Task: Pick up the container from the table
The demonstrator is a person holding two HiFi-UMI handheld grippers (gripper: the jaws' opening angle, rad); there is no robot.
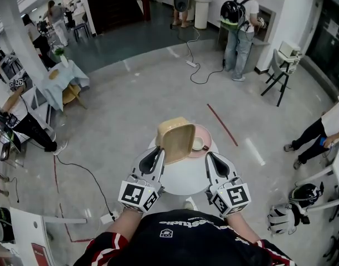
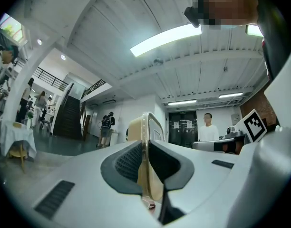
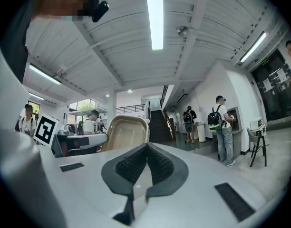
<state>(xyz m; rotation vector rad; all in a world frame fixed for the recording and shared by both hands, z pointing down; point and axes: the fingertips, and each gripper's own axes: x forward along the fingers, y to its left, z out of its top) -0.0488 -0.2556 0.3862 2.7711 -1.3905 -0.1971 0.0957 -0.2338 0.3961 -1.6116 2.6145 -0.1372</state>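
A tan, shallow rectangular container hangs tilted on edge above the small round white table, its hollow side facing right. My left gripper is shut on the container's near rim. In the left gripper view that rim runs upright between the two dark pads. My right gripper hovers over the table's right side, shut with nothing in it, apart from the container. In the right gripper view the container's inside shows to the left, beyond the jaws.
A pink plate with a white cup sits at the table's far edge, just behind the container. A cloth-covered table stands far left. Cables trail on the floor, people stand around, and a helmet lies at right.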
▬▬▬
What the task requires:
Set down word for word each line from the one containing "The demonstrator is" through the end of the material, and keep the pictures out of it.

Response to the task:
The demonstrator is a person holding two HiFi-UMI handheld grippers (gripper: the jaws' opening angle, rad); there is no robot.
<state>(xyz m; rotation vector rad; all in a world frame fixed for the recording and shared by both hands, z pointing down; point and axes: the fingertips, and each gripper's own axes: x forward along the fingers, y to its left, z out of its top) -0.0488 -0.2556 0.3862 2.7711 -1.3905 -0.1971 0.0957 -0.2338 0.3961 -1.6116 2.6145 -0.1372</state>
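A tan, shallow rectangular container hangs tilted on edge above the small round white table, its hollow side facing right. My left gripper is shut on the container's near rim. In the left gripper view that rim runs upright between the two dark pads. My right gripper hovers over the table's right side, shut with nothing in it, apart from the container. In the right gripper view the container's inside shows to the left, beyond the jaws.
A pink plate with a white cup sits at the table's far edge, just behind the container. A cloth-covered table stands far left. Cables trail on the floor, people stand around, and a helmet lies at right.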

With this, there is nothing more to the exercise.